1. Advent 2022

O Little Town of Bethlehem

Im September ist die Queen gestorben. Ich gebe zu, dass ich die königliche Familie nach dem Tod von Diana vor 25 Jahren komplett aus den Augen verloren hatte. Ich weiß daher selbst nicht, warum ich beim Kochen meines Mittagessens ihre Auferstehungsfeier laufen hatte. Ich schaue nie Gottesdienste im Fernsehen, weil sie mich nicht berühren. Der Bildschirm raubt jedem Gebet seine Mystik. Und so fiel mein Blick eher auf den weiß gewordenen King Charles, die wenigen Haare von Prince Edward und Prince William, auf die burschikose Princess Anne. Alle waren alt geworden. Erst als der Kommentator „wo zarte Seelen ihn empfangen“ sagte, merkte ich auf. Was meint er denn damit? Woher stammt das? Aus einem Lied? Aus der Bibel? Ich fing an, diesem Satz nachzugehen, versuchte, ihn ins Englische zu übersetzen. Bald fand ich das Original: „Where meek souls will receive him, still the dear Christ enters in“ aus dem Weihnachtslied „O Little Town of Bethlehem“.

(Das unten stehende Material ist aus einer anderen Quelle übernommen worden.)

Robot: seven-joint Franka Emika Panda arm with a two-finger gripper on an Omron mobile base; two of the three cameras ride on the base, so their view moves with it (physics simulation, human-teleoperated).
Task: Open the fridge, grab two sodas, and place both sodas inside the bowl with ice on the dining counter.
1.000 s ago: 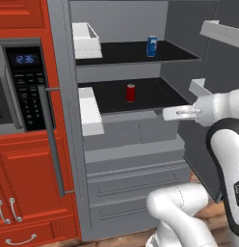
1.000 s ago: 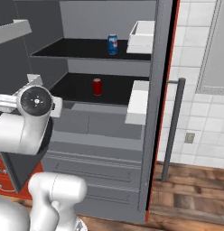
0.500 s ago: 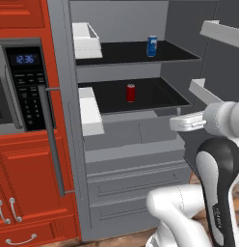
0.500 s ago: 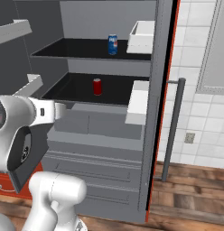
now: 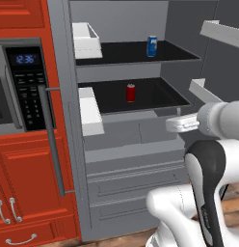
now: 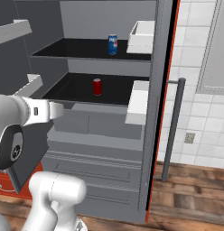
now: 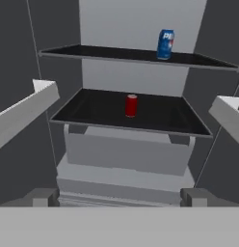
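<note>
Straight ahead of the claw (image 7: 119,197), far back on the low shelf, red can (image 7: 131,105) stands up; claw wide, w/ nothing in it.

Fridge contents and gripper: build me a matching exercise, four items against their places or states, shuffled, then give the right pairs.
Items
1. blue can
2. red can
3. gripper
4. white door bin

Places or states
A. jaws wide apart, holding nothing, in front of the open fridge
B. stands upright on the lower black shelf
C. hangs on the inside of an opened door, level with the upper shelf
D. stands upright on the upper black shelf

Pairs: 1-D, 2-B, 3-A, 4-C
</note>
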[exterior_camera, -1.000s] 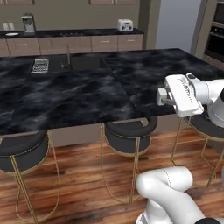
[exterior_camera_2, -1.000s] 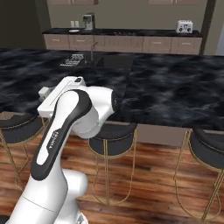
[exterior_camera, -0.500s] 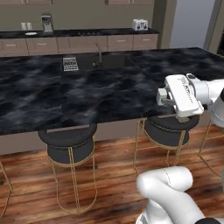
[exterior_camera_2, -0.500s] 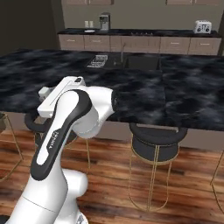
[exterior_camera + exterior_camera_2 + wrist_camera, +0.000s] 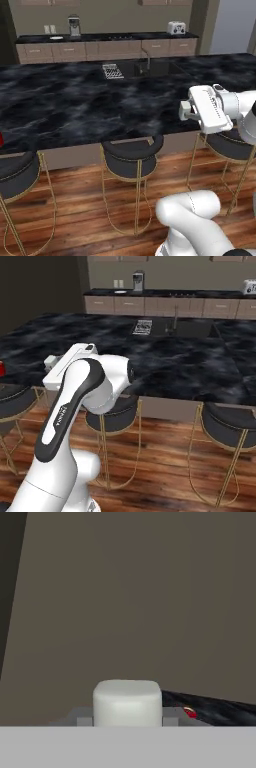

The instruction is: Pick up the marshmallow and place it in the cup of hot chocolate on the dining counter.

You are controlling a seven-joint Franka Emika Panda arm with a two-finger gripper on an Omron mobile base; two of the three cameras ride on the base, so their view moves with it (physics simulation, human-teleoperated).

Während ich noch über die Bedeutung der „zarten Seelen“ nachdachte, wechselte ich zu meinen emails und musste lesen, dass ein enger Freund von mir gestorben ist. Im Hintergrund lief weiter der Gottesdienst. Ich wechselte das Bild erneut, stand erst wie versteinert vor dem Geschehen dort, das nun völlig an mir vorbeilief, und schaltete die Übertragung dann aus. Der Tod ist eine der existentiellsten Erfahrungen im Leben und es gehört sich nicht, an ihr als eine Art Show teilzunehmen, ohne selbst betroffen zu sein.

Mein Blick fiel wieder auf den Liedtext: „Wie still, wie still wird dieses erstaunliche Geschenk gegeben. Gott gewährt den menschlichen Herzen all das Segensreiche seines Himmels.“ Das ist wirklich erstaunlich. Wir haben es nicht unbedingt verdient und werden dem Geschenk niemals gerecht. Und trotzdem ist es da, völlig unerwartet und ohne groß Aufsehen über sich selbst zu machen. Alles, was wir tun müssen, ist, es anzunehmen. „Wo zarte Seelen ihn empfangen“… „Meek“ kann man auch mit „sanftmütig“ übersetzen. Wenn wir unsere Seelen sanftmütig sein lassen, wenn wir das Zarte in uns selbst finden und wirken lassen, dann sind wir bereit, das stille und zarte Geschenk zu spüren, das Gott uns anbietet. Dann kann Christus in uns eingehen und uns mit der Liebe des Himmels erfüllen.

Meine Gedanken gehen zu meinem Freund. Hatte er eine sanftmütige Seele? Konnte er das zarte Geschenk annehmen? Ich habe keinen anderen Menschen gekannt, der mit solch einer Festigkeit wie er in der Kirche geblieben ist, auch wenn die Predigten die heiklen Stellen in den Evangelien immer ignoriert haben, auch wenn sich Priester als Missbrauchstäter herausgestellt haben – weil es ihm auf etwas anderes ankam. Er hatte einen unumstößlichen und völlig unaufgeregten Glauben an die Wahrheit selbst und ihr wollte er mit aller Aufmerksamkeit auf die Spur kommen. In seiner Gegenwart hatte ich immer das Gefühl, dass die zweckrational geprägte vita activa eher nebensächlich ist und dass das Entscheidende in der zweckfreien vita contemplativa stattfindet. Das war seine Beziehung zu Gott. Jeder Kampf, jeder Streit war ihm daher fremd. Er konnte seine Positionen ohne Aufregung vertreten, weil sie aus seinem unendlichen Horizont hervorgegangen sind und daher immer gut begründet waren. Ich bin mir sicher, dass er die Wahrheit selbst mit seiner sanftmütigen Seele nun voller Interesse und Aufmerksamkeit schaut. Endlich ist er da, wo es ihn immer hingezogen hat.

Mir ist dies seitdem ein kleiner Trost angesichts des unbeschreiblichen Verlustes. Ich denke immer wieder an die „zarten Seelen“ und möchte mich in diesem Advent ganz auf die segensreichen Geschenke des Himmels einlassen, die uns entgegenkommen. Für jeden wird der Weg ein anderer sein. Die zarten Seelen, die mein Leben gekreuzt haben, haben sehr deutliche Spuren hinterlassen – Spuren in meinem Herzen und in meinem Erfassen der Wirklichkeit. Ich muss nichts anderes tun, als in all ihre Fußstapfen zu treten, um aus ihnen zusammen meinen eigenen Weg zu formen.